**Exercise**
Look through the listing below and write out exactly the lines from the line with "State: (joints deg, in" to the line with "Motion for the", both included, and no others.

**Information shown**
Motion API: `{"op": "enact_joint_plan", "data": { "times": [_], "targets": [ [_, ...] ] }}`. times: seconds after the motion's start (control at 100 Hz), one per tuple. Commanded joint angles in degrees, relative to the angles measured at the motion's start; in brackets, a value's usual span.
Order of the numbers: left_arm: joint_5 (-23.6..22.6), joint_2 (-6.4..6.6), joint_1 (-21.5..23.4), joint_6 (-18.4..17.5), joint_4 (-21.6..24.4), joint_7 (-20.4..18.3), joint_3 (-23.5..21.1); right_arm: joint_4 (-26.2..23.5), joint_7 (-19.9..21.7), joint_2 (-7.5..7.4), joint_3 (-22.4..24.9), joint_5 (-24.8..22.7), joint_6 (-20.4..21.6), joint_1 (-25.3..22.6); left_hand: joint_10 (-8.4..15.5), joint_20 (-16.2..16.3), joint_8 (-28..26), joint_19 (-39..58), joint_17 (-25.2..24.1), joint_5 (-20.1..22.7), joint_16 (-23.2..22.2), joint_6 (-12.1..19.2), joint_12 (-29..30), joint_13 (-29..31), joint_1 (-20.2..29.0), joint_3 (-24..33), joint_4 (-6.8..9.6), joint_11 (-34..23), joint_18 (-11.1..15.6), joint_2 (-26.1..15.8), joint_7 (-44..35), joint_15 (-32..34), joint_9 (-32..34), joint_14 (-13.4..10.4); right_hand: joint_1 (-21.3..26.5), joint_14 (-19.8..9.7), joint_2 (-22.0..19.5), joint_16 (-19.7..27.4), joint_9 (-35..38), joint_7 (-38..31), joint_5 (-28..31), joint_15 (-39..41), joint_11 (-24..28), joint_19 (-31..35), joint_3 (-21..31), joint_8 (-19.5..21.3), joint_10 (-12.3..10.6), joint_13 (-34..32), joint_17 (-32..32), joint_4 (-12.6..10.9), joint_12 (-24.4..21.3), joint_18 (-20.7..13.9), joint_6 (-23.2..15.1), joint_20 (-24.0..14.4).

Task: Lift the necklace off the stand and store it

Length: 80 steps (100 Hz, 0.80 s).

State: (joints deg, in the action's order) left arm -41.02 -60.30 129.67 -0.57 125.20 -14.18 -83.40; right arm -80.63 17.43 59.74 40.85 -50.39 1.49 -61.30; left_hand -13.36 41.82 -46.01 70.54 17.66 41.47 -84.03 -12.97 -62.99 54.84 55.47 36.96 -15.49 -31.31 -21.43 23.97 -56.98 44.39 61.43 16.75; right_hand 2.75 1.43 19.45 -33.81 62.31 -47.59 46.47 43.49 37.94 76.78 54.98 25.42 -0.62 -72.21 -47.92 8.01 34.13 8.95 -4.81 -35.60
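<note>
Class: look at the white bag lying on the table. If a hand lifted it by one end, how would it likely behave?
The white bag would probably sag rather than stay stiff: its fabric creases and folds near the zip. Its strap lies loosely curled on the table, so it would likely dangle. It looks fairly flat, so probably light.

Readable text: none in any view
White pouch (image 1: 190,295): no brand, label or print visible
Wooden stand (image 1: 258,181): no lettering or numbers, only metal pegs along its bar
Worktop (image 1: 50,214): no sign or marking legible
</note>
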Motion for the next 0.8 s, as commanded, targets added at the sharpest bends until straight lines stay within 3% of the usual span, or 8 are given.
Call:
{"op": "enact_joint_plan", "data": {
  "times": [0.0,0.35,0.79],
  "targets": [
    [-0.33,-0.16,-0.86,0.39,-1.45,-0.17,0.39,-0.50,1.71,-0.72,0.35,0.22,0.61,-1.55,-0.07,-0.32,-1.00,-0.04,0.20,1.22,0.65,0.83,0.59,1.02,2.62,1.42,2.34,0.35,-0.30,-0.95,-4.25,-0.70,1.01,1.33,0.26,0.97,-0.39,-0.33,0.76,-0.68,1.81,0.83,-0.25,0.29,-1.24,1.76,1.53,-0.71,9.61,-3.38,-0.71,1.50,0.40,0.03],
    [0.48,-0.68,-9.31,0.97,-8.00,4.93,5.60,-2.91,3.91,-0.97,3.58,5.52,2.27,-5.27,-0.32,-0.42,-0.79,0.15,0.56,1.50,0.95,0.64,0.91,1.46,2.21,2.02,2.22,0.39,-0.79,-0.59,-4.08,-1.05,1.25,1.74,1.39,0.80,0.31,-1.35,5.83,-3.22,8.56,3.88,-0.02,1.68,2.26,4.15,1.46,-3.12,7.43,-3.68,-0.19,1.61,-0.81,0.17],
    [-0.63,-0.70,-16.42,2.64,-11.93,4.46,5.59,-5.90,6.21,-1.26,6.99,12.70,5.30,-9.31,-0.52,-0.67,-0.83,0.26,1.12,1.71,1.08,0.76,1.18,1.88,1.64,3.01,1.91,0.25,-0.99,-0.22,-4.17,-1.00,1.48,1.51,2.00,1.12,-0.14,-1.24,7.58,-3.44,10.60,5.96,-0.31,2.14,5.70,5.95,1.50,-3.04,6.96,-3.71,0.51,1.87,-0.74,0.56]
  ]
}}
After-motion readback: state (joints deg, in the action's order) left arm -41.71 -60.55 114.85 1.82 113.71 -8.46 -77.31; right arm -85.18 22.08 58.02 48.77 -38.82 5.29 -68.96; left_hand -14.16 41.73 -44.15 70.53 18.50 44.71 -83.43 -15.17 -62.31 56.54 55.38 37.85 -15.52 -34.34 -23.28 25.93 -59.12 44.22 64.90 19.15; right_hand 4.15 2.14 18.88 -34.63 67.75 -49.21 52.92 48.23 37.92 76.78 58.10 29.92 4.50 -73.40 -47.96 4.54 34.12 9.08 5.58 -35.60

**Result for this task**
State: (joints deg, in the action's order) left arm -41.02 -60.30 129.67 -0.57 125.20 -14.18 -83.40; right arm -80.63 17.43 59.74 40.85 -50.39 1.49 -61.30; left_hand -13.36 41.82 -46.01 70.54 17.66 41.47 -84.03 -12.97 -62.99 54.84 55.47 36.96 -15.49 -31.31 -21.43 23.97 -56.98 44.39 61.43 16.75; right_hand 2.75 1.43 19.45 -33.81 62.31 -47.59 46.47 43.49 37.94 76.78 54.98 25.42 -0.62 -72.21 -47.92 8.01 34.13 8.95 -4.81 -35.60
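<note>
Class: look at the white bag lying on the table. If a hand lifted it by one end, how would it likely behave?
The white bag would probably sag rather than stay stiff: its fabric creases and folds near the zip. Its strap lies loosely curled on the table, so it would likely dangle. It looks fairly flat, so probably light.

Readable text: none in any view
White pouch (image 1: 190,295): no brand, label or print visible
Wooden stand (image 1: 258,181): no lettering or numbers, only metal pegs along its bar
Worktop (image 1: 50,214): no sign or marking legible
</note>
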Motion for the next 0.8 s, as commanded, targets added at the sharpest bends until straight lines stay within 3% of the usual span, or 8 are given.

Nothing further remains in the output.